Now the text in the document can be **tokenized** in any way we like. A conceptually easy way to do so is by embedding each word. However, documents generally have a lot of words, and `embed_documents` only accepts a specific number of strings in one go. An example of this error is given below, where the maximum number is 512. 

In [None]:
# getting embedding 33 words
words = document[0].page_content.split(' ')

try:
    responses = embeddings.embed_documents(words)
except Exception as e:
    print(e)

To get by this issue, we can feed in 512 words at a time, and repeat until we are done with all the words that are needed.

In [None]:
embeddings_list = []

for i in range(0, len(words), 512):
    chunk = words[i:i+512]
    embeded_chunk = embeddings.embed_documents(chunk)
    embeddings_list += embeded_chunk

In [None]:
print('Number of embeddings in the document: ', len(embeddings_list))
print('First 5 embeddings:')
for i in range(5):
    print(f'{words[i]:<15}: {embeddings_list[i]}')

# Summary 

Embeddings are representation of strings as numbers.

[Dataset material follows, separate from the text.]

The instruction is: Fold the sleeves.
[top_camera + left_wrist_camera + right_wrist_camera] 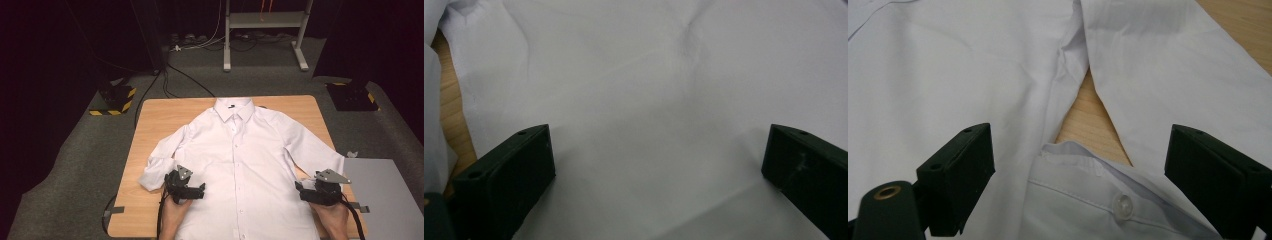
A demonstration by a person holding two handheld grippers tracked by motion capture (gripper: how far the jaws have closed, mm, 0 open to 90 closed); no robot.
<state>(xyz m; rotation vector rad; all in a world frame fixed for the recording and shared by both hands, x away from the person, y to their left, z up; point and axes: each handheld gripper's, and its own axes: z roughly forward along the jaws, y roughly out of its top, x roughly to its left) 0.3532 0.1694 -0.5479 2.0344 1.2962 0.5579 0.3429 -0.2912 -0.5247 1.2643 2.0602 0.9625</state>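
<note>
Overhead, white dress shirt (240, 160) lies flat and buttoned, front up, on wooden table (150, 120), collar (233, 107) toward far edge, hem at near edge. Left sleeve (165, 155) bent, its end doubled back near table's left side; right sleeve (312, 147) runs down to right edge. Left gripper (200, 191) over lower left of shirt body, held in a hand from below; right gripper (300, 189) at lower right, where sleeve end meets shirt side. Grey board (385, 195) beside table on right; metal stand legs (265, 35) on carpet beyond. Jaw spacing hard to judge from above. Left gripper view settles it: jaws wide apart, plain white cloth (649, 110) spread beneath and between, nothing pinched; sliver of wood (451, 115) at left. Right gripper view adds detail unseen from above: cuff with button (1122, 205) lying between widely spread jaws, wedge of bare table (1093, 120) where sleeve (1173, 75) parts from shirt body (948, 75). Pads not pressing cloth; nothing held.
</note>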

Using the `embed_query` and `embed_documents` functions, we can get the embeddings of words or phrases. This lets us do many exciting operations to represent how different words are related to each other.

With `embed_documents` we can take advantage of LangChain's `Document` class to embed entire files. 

The batch size of the default embedding model is 512 tokens. This can be bypassed by feeding in 512 strings at a time. The batch size is dependent on the model being used.